To mark one of my favorite lines from the book: “ For all things, what I hated, abhorred and cursed most intensely was just this contentment, this well being, the well-groomed optimism of the bourgeois, this lush, fertile breeding ground of all that is mediocre, normal, average.” Thomas said this is not as sharp and striking as it was in German but I still feel it hits the cord, and pretty well. For me the book has summarized its essence in these lines, the despair of Haller, the discontentment with the world around him and most of all why is that he cannot find contentment. He comes across as someone who does not hate the world but also cannot come to terms with the pretentiousness, the banality that had crept in among people and their lives.  I try to imagine what ‘his look’ must have been that the editor defines he gives during the lecture on seeing the pompous and flattering philosopher, which seemed to say and I quote, “Don’t you see what apes we are? That’s what human beings are like, just take a look! And all celebrity, all cleverness, all intellectual achievements, all humanity’s attempt to create something sublime , great and enduring were reduced to fairground farce.” Splendid! That look I think I know, I know from my own face, for the obscenity that life often shows on various occasions.

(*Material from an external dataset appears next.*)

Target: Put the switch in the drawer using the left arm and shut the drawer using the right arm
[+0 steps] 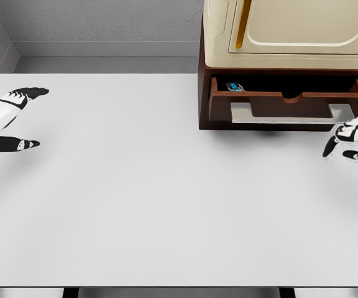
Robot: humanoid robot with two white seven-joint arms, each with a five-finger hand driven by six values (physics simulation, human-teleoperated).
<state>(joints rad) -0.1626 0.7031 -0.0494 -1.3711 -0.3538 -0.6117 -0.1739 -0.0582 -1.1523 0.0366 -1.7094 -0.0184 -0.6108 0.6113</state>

 The author Hermann Hesse noted that the book has been highly misunderstood (it isn’t really about sex, getting high on drugs and giving a damn about the world) and is not about negativity but for life and hope, and as the ‘immortal’ Mozart says to Haller in the Magic theater that why do you take life so seriously! So seriously that it makes one incapable of doing anything but just laments every single action around us. So much so that nothing can give you peace or nothing an please you ever to be happy unless it is a Utopia you have imagined.

After reading the book something that remained in my mind was the description of Haller’s room by the editor of his notes, when he described his room with all the books there was also a picture of Gandhi. Steppenwolf and Gandhi? Gandhi in Steppenwolf’s room and yet he is Steppenwolf, yet he is despaired. Probably Haller and Gandhi were not different in their ideals but yes Steppenwolf was. Or maybe that picture was there for Haller and not for Steppenwolf. Gandhi could have been despaired too but he wasn’t and stood up against every odd to claim his ideals and rights of the people. But the irony was that by the end of his life he was probably what Steppenwolf felt throughout. The one who lived and fought for his ideals was also in the end just had to take a bullet in his chest from some hardcore nationalist for whom peace meant nothing. Later only to be misunderstood that he caused the entire problem in the country post independence, he was weak, coward, appeasing, passive and various other adjectives that added to his name. I wondered while reading why he had to take so much pain to rectify what was wrong only to be despised later, or what would have been better that he would have been like Steppenwolf. Again the world failed his idea that world could be as perfect as it is always dreamt of, it is often happy in its mediocrity. Nevertheless I cannot imagine the hopelessness that there would have been if there wasn’t Gandhi and his thoughts and his courage and the will to stand firm on his ideals no matter what comes and goes. Like Hesse says Steppenwolf is a story of hope, I would still like to believe that there is still hope amidst all the hatred. Hoping something can still make things better, or at least not be the part of the flock preparing to doom the world.